Isotope PPM tolerance - The mass tolerance in parts per million of isotope peaks (e.g., M+1, M+2 peaks). Usually 5ppm is sufficient.

Number of isotopes required - The number of isotopic peaks required to detect an isotopic envelope. This is set to 2 by default, but can be increased.

Maximum MBR window (minutes) - The retention-time error allowed in match-between runs. This is not the systematic time shift, but a sort of "variance" or "error" in the retention time allowed.

MCMC Iterations - This is used for the Bayesian statistical analysis only. This is the number of iterations to perform for the Markov-Chain Monte Carlo sampler. A larger number of iterations will result in a slower but more precise analysis of the protein fold-change, the PEP, and the FDR. Typically, there is more variance in the estimate of these values for proteins that have few (<5) fold-change measurements. The default number of MCMC iterations is set to 3000.

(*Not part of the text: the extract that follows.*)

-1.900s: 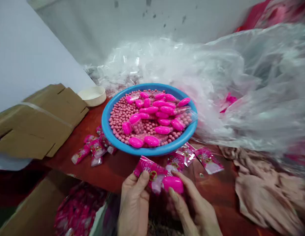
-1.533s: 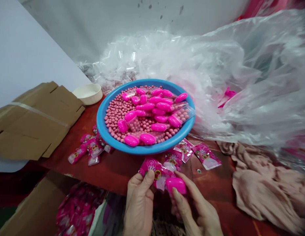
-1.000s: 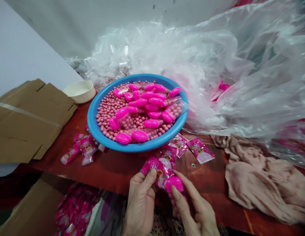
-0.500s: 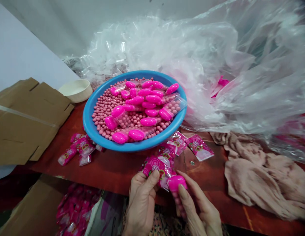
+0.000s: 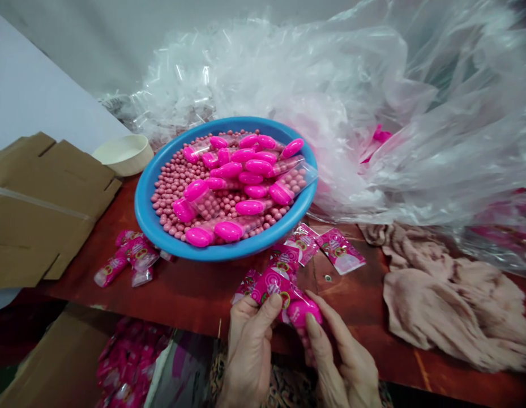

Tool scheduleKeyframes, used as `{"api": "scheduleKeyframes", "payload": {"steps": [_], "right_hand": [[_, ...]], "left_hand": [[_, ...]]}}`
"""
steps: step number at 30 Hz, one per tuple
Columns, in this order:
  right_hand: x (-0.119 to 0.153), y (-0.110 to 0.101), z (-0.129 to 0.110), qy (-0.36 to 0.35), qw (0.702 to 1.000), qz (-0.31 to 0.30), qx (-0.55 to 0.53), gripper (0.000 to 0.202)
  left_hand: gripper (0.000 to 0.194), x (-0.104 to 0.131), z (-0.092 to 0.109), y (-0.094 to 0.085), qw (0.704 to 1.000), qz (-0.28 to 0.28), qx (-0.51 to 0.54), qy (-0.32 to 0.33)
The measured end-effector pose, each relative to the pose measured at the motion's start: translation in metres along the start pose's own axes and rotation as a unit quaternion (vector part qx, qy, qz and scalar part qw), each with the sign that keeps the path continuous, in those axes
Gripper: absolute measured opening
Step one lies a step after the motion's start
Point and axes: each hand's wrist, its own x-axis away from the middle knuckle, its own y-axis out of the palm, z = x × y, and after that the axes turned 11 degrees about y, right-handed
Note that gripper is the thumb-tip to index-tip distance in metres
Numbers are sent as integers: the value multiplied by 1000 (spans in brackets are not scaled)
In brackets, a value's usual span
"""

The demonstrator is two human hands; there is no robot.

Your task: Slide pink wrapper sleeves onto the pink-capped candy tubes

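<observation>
My left hand (image 5: 249, 348) pinches a printed pink wrapper sleeve (image 5: 269, 283) between thumb and fingers. In my right hand (image 5: 345, 360) is a clear bag of pink balls with a bright pink cap (image 5: 303, 313), gripped by thumb and fingertips. The cap sits at the sleeve's edge, and printed film seems to cover part of it. More flat printed sleeves (image 5: 305, 242) lie on the table just beyond my hands. Behind them stands a blue basin (image 5: 144, 218) of loose pink balls (image 5: 169, 192), with several capped bags (image 5: 258, 167) on top.
Several wrapped pieces (image 5: 135, 252) lie left of the basin. A cardboard box (image 5: 42, 209) and a white bowl (image 5: 125, 156) stand farther left. A beige cloth (image 5: 449, 306) lies at right, with clear plastic bags (image 5: 373, 102) heaped behind. Below the table's edge, pink packets (image 5: 127, 362) fill a carton.
The pink cap has gone from bare beside the sleeve to partly under printed film. Both hands stay close together. The whole view has shifted slightly.
</observation>
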Motion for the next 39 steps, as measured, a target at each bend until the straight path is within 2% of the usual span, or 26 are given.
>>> {"api": "scheduleKeyframes", "payload": {"steps": [9,11,13,17,19,22,26,30,34,39], "right_hand": [[-9,-8,2,-133,991,3,21,37],[-10,-10,1,-118,993,-10,14,35],[-10,-10,-1,-73,997,-17,-4,35],[-6,-7,-6,3,997,12,-76,38],[-5,-5,-6,-1,995,20,-93,38],[-3,-5,-5,-26,998,9,-62,40],[2,-3,-7,-42,999,22,-4,46],[4,-2,-14,-59,998,36,1,51],[4,-3,-19,-35,996,80,-8,59],[4,-3,-21,-36,990,131,23,59]], "left_hand": [[3,-1,-4,5,998,29,-45,32],[5,0,-3,5,998,22,-48,28],[8,1,-2,5,999,2,-40,27],[16,3,0,7,999,-41,-27,-7],[14,4,0,7,998,-37,-29,-32],[12,4,-2,6,998,-31,-31,-43],[12,2,-2,4,996,-72,-25,-45],[14,2,1,5,993,-102,-41,-38],[22,3,2,6,990,-123,-37,-55],[17,7,-8,7,990,-114,-31,-79]]}}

MCMC Random Seed - This is used for the Bayesian statistical analysis only. The Markov-Chain Monte Carlo sampler uses a random number generator. Thus, each time the statistical analysis is performed, a slightly different answer will result. This makes it difficult to reproduce someone else's work. The random number generator is initialized using a "random seed", which determines the random numbers generated. You can put in a particular random seed to reproduce another analyses' output exactly. In most cases, you do not want to set this yourself unless you are reproducing an analysis.